Extract, from the listing that follows, each line containing the word "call".

INFORMATION GIVEN:
Start of Block

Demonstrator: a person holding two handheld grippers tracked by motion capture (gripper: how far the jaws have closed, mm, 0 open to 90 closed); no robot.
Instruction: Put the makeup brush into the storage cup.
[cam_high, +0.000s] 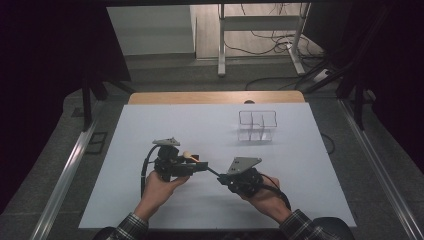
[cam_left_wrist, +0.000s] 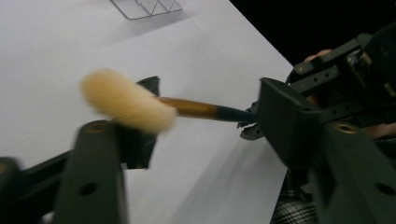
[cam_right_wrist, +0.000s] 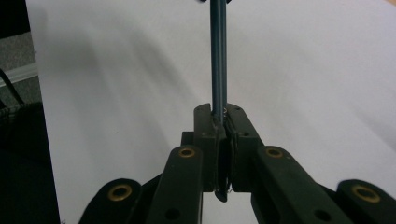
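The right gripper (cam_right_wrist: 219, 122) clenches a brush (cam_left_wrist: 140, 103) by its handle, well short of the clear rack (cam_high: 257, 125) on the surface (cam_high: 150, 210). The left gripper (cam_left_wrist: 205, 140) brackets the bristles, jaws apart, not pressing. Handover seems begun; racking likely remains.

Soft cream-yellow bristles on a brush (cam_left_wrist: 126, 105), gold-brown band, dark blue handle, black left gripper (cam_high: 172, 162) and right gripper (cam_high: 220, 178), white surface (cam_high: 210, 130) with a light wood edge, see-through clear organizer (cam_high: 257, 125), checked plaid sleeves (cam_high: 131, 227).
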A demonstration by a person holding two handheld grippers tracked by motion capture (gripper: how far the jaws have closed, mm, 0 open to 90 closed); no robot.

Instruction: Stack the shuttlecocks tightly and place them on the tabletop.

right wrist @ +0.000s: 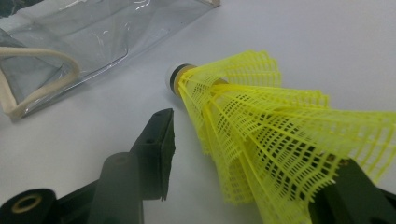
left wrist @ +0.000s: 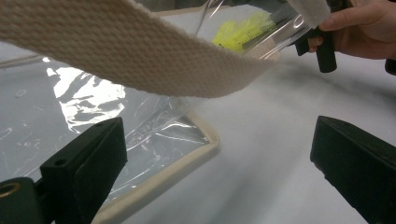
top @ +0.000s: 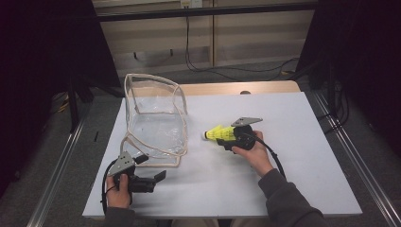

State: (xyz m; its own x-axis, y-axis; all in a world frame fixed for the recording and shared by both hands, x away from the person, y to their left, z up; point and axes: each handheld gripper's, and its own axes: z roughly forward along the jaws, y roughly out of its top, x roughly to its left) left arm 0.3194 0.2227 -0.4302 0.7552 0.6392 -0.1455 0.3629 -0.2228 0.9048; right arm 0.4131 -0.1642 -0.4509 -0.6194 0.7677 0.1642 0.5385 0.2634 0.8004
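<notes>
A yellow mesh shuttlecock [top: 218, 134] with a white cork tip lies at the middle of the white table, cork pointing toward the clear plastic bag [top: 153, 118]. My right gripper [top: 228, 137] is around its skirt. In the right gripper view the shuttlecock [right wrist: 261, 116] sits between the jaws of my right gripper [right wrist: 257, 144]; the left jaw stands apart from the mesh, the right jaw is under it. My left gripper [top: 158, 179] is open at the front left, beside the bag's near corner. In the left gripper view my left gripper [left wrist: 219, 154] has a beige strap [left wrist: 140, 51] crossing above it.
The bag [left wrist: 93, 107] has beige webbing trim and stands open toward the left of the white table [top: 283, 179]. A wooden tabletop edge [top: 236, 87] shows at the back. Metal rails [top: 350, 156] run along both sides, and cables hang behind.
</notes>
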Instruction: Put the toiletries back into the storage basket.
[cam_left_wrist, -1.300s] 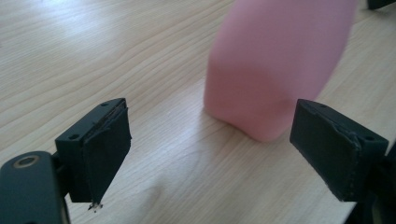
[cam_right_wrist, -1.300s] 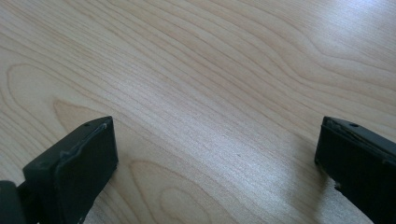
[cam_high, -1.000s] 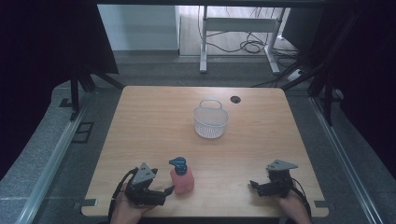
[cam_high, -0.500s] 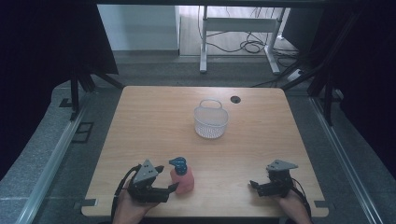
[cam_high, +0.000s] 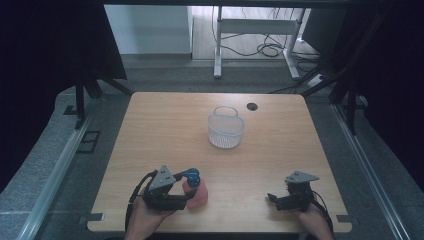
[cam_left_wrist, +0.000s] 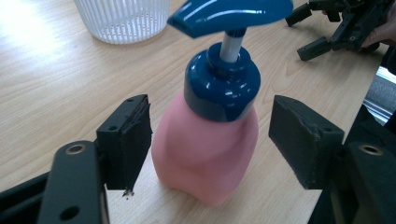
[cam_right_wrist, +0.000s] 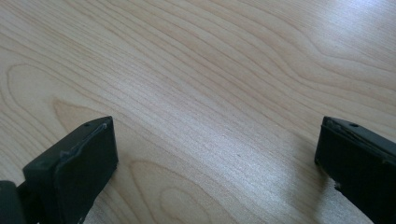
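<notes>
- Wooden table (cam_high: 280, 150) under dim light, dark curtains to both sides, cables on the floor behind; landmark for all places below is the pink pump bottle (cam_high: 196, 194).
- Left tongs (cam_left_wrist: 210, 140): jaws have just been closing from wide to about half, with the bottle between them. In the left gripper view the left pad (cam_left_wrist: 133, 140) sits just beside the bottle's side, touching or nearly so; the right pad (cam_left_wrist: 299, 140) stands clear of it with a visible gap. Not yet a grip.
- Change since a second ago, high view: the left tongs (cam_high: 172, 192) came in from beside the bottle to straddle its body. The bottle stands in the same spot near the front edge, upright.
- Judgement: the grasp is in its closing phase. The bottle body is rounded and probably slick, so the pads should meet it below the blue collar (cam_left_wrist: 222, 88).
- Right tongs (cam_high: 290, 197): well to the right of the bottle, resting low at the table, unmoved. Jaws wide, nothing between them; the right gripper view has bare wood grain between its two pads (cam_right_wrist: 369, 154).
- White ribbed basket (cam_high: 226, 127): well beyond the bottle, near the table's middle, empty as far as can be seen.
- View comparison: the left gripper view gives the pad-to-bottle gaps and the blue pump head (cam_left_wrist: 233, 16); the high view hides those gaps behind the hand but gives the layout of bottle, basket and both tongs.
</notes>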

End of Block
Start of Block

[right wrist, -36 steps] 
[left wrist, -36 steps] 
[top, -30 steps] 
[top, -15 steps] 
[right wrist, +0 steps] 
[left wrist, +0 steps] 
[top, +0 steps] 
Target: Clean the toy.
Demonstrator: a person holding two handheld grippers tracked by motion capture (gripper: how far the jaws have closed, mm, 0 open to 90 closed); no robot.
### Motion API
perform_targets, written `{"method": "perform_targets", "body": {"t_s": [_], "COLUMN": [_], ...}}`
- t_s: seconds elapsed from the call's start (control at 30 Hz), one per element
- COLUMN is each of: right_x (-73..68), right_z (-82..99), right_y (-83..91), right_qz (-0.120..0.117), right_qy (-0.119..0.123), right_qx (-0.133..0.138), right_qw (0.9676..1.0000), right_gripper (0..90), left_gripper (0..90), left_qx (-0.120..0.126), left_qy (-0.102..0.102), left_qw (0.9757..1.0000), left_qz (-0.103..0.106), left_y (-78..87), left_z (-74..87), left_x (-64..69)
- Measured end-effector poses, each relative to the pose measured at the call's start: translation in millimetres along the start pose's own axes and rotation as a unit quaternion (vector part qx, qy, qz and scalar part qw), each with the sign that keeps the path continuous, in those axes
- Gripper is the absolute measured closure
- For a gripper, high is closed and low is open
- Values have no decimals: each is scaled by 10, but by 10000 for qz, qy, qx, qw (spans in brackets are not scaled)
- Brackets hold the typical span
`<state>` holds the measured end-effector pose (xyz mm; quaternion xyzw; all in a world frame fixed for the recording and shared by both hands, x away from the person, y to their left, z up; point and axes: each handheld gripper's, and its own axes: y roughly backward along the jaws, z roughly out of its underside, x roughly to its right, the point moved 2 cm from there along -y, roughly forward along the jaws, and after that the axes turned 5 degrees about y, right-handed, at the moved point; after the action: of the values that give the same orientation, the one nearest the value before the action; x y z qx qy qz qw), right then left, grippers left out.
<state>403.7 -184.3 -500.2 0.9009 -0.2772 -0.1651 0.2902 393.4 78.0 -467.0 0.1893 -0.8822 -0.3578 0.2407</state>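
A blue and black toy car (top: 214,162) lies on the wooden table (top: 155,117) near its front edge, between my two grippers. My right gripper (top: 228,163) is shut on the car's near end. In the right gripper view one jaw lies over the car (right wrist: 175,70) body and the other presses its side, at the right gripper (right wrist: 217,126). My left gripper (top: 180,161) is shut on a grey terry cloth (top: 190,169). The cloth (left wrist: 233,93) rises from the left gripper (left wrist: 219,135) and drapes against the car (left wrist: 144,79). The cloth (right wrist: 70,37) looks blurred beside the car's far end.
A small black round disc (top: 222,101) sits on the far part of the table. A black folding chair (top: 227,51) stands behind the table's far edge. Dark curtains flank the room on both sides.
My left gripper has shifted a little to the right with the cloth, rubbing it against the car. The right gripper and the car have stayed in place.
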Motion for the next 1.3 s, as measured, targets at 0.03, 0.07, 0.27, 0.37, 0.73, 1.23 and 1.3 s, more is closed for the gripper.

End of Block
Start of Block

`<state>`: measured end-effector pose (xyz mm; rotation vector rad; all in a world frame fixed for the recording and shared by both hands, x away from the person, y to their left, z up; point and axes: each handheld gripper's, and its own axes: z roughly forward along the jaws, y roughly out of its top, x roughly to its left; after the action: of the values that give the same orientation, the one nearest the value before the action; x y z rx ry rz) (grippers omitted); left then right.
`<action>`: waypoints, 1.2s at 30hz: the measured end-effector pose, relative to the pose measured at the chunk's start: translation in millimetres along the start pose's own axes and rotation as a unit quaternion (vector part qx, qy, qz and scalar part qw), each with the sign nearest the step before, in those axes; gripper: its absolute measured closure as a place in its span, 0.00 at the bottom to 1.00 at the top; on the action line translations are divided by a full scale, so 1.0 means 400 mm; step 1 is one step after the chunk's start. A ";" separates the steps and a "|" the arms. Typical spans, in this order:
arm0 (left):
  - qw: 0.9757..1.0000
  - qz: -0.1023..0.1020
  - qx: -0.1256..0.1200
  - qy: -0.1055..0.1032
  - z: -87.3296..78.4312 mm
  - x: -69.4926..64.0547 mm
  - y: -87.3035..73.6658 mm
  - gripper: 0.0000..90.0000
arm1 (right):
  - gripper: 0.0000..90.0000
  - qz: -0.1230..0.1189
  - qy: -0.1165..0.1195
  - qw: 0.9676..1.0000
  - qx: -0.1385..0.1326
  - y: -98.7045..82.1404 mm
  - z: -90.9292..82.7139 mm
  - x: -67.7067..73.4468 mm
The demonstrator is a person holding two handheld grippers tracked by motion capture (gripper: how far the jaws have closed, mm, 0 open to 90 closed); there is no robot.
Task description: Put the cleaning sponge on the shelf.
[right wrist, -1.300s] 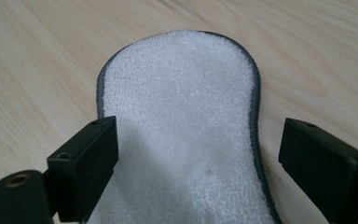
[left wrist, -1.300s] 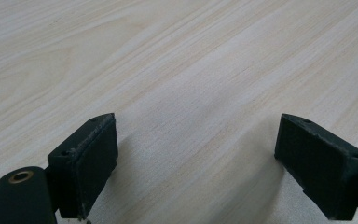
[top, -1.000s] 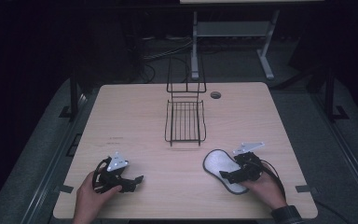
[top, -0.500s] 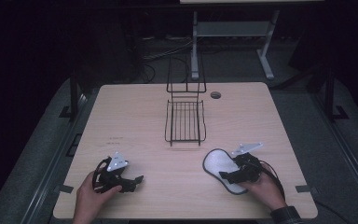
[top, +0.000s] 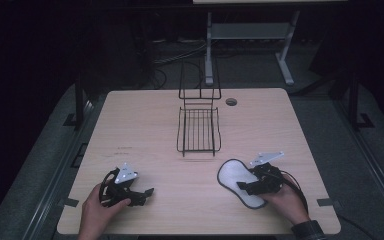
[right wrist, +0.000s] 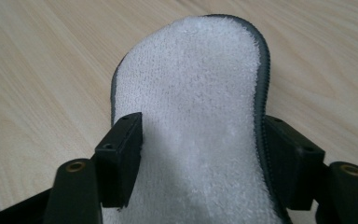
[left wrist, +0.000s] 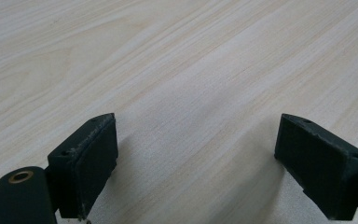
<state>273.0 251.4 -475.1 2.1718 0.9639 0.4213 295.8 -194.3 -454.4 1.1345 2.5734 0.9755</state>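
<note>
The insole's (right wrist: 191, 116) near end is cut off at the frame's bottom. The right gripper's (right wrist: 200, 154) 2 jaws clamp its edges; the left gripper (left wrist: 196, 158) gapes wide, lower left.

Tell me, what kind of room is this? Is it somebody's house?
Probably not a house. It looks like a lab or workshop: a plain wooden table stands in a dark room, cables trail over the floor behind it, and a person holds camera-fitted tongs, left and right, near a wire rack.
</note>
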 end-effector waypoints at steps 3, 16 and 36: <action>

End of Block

EXERCISE RESPONSE:
- t_s: seconds elapsed from the call's start (control at 30 Hz), one per element
- Measured end-effector poses, each relative to the pose measured at the call's start: translation in millimetres along the start pose's own axes and rotation as a unit quaternion (vector part qx, qy, qz and scalar part qw), each with the sign that keeps the path continuous, in those axes

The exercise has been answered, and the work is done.